= TASK GOAL =
Print every record below exactly as it stands.

= RECORD EXTRACTS =

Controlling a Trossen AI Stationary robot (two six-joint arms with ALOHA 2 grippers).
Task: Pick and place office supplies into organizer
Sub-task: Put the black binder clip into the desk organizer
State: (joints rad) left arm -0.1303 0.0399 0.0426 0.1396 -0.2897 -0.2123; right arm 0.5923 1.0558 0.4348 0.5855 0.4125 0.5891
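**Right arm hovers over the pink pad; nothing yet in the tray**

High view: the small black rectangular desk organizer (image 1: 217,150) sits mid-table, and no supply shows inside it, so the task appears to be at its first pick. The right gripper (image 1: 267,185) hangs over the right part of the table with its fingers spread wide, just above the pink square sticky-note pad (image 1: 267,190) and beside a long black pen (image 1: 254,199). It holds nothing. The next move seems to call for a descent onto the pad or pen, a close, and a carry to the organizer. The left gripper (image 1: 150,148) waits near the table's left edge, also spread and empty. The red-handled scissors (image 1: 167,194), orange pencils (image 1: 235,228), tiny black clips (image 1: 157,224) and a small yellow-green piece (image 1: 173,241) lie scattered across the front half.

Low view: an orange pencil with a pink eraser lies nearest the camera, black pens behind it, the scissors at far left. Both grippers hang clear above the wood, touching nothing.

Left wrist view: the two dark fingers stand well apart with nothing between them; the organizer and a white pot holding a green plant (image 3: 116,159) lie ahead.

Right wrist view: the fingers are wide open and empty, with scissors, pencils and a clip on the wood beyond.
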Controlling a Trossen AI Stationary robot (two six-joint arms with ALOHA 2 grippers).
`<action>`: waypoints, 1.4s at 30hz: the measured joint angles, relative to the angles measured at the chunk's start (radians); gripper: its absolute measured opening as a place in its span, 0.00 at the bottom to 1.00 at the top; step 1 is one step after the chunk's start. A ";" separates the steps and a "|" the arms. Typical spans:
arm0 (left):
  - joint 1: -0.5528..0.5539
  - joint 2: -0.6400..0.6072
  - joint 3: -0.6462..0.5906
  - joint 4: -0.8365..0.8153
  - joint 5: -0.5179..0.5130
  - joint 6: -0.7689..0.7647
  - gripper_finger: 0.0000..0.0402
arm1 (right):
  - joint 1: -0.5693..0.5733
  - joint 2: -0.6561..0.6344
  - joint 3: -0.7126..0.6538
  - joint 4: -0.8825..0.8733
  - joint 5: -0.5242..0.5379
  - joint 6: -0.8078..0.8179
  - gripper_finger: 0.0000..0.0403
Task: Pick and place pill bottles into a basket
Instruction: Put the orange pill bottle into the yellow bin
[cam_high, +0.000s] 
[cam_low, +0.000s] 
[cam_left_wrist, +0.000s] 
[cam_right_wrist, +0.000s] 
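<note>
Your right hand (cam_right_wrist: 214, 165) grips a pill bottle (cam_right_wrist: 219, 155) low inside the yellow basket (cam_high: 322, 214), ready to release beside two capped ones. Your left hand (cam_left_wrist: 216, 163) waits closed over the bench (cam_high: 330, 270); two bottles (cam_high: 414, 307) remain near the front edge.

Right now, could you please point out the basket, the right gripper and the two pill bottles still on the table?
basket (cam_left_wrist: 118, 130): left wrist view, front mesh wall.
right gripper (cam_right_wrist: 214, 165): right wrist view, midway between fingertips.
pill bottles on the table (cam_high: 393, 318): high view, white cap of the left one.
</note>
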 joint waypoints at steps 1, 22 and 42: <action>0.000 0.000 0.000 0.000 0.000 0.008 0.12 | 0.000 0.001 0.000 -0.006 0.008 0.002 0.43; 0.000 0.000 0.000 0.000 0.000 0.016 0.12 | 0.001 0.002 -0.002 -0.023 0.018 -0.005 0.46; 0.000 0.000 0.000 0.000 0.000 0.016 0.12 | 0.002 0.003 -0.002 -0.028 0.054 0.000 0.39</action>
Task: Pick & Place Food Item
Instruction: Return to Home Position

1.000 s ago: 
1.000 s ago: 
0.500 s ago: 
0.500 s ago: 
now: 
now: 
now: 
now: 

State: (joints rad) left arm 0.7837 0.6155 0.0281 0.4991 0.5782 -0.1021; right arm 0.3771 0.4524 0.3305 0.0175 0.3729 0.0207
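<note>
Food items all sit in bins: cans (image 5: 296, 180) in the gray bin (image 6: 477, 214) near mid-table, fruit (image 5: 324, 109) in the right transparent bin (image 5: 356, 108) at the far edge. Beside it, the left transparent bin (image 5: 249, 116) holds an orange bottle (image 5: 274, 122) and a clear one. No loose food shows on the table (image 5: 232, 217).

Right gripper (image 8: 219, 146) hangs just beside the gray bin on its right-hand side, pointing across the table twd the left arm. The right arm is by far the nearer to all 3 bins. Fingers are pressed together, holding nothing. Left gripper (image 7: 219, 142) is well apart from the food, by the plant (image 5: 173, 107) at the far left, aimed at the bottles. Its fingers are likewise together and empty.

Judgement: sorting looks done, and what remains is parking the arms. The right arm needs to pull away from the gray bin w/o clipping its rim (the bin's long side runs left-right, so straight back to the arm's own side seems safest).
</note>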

= ANSWER SPACE =
Controlling a Trossen AI Stationary robot (two six-joint arms with ALOHA 2 grippers).
Task: Pick and place office supplies into organizer
Sub-task: Put the black binder clip into the desk organizer
State: (joints rad) left arm -0.1303 0.0399 0.0426 0.1396 -0.2897 -0.2123; right arm 0.5923 1.0558 0.4348 0.5855 0.4125 0.5891
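**Right arm hovers over the pink pad; nothing yet in the tray**

High view: the small black rectangular desk organizer (image 1: 217,150) sits mid-table, and no supply shows inside it, so the task appears to be at its first pick. The right gripper (image 1: 267,185) hangs over the right part of the table with its fingers spread wide, just above the pink square sticky-note pad (image 1: 267,190) and beside a long black pen (image 1: 254,199). It holds nothing. The next move seems to call for a descent onto the pad or pen, a close, and a carry to the organizer. The left gripper (image 1: 150,148) waits near the table's left edge, also spread and empty. The red-handled scissors (image 1: 167,194), orange pencils (image 1: 235,228), tiny black clips (image 1: 157,224) and a small yellow-green piece (image 1: 173,241) lie scattered across the front half.

Low view: an orange pencil with a pink eraser lies nearest the camera, black pens behind it, the scissors at far left. Both grippers hang clear above the wood, touching nothing.

Left wrist view: the two dark fingers stand well apart with nothing between them; the organizer and a white pot holding a green plant (image 3: 116,159) lie ahead.

Right wrist view: the fingers are wide open and empty, with scissors, pencils and a clip on the wood beyond.
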Controlling a Trossen AI Stationary robot (two six-joint arms with ALOHA 2 grippers).
`<action>`: waypoints, 1.4s at 30hz: the measured joint angles, relative to the angles measured at the chunk's start (radians); gripper: its absolute measured opening as a place in its span, 0.00 at the bottom to 1.00 at the top; step 1 is one step after the chunk's start. A ";" separates the steps and a "|" the arms. Typical spans:
arm0 (left):
  - joint 1: -0.5528..0.5539
  - joint 2: -0.6400..0.6072
  - joint 3: -0.6462..0.5906
  - joint 4: -0.8365..0.8153
  - joint 5: -0.5179..0.5130
  - joint 6: -0.7689..0.7647
  - gripper_finger: 0.0000..0.0402
arm1 (right):
  - joint 1: -0.5693..0.5733
  - joint 2: -0.6561..0.6344
  - joint 3: -0.7126..0.6538
  - joint 4: -0.8825..0.8733
  - joint 5: -0.5242..0.5379
  - joint 6: -0.8078..0.8179
  - gripper_finger: 0.0000..0.0403
Task: Pick and place pill bottles into a basket
Instruction: Put the orange pill bottle into the yellow bin
[cam_high, +0.000s] 
[cam_low, +0.000s] 
[cam_left_wrist, +0.000s] 
[cam_right_wrist, +0.000s] 
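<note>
Your right hand (cam_right_wrist: 214, 165) grips a pill bottle (cam_right_wrist: 219, 155) low inside the yellow basket (cam_high: 322, 214), ready to release beside two capped ones. Your left hand (cam_left_wrist: 216, 163) waits closed over the bench (cam_high: 330, 270); two bottles (cam_high: 414, 307) remain near the front edge.

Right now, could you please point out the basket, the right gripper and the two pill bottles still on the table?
basket (cam_left_wrist: 118, 130): left wrist view, front mesh wall.
right gripper (cam_right_wrist: 214, 165): right wrist view, midway between fingertips.
pill bottles on the table (cam_high: 393, 318): high view, white cap of the left one.
</note>
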 joint waypoints at steps 1, 22 and 42: <action>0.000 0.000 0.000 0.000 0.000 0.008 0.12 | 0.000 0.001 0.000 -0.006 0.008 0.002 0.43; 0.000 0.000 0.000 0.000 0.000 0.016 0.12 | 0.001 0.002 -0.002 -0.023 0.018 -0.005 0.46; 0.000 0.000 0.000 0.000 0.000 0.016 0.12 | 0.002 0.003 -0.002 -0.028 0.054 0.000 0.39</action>
Task: Pick & Place Food Item
Instruction: Return to Home Position

1.000 s ago: 
1.000 s ago: 
0.500 s ago: 
0.500 s ago: 
now: 
now: 
now: 
now: 

State: (joints rad) left arm 0.7837 0.6155 0.0281 0.4991 0.5782 -0.1021; right arm 0.3771 0.4524 0.3305 0.0175 0.3729 0.0207
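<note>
Food items all sit in bins: cans (image 5: 296, 180) in the gray bin (image 6: 477, 214) near mid-table, fruit (image 5: 324, 109) in the right transparent bin (image 5: 356, 108) at the far edge. Beside it, the left transparent bin (image 5: 249, 116) holds an orange bottle (image 5: 274, 122) and a clear one. No loose food shows on the table (image 5: 232, 217).

Right gripper (image 8: 219, 146) hangs just beside the gray bin on its right-hand side, pointing across the table twd the left arm. The right arm is by far the nearer to all 3 bins. Fingers are pressed together, holding nothing. Left gripper (image 7: 219, 142) is well apart from the food, by the plant (image 5: 173, 107) at the far left, aimed at the bottles. Its fingers are likewise together and empty.

Judgement: sorting looks done, and what remains is parking the arms. The right arm needs to pull away from the gray bin w/o clipping its rim (the bin's long side runs left-right, so straight back to the arm's own side seems safest).
</note>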

Nothing remains open in this exercise.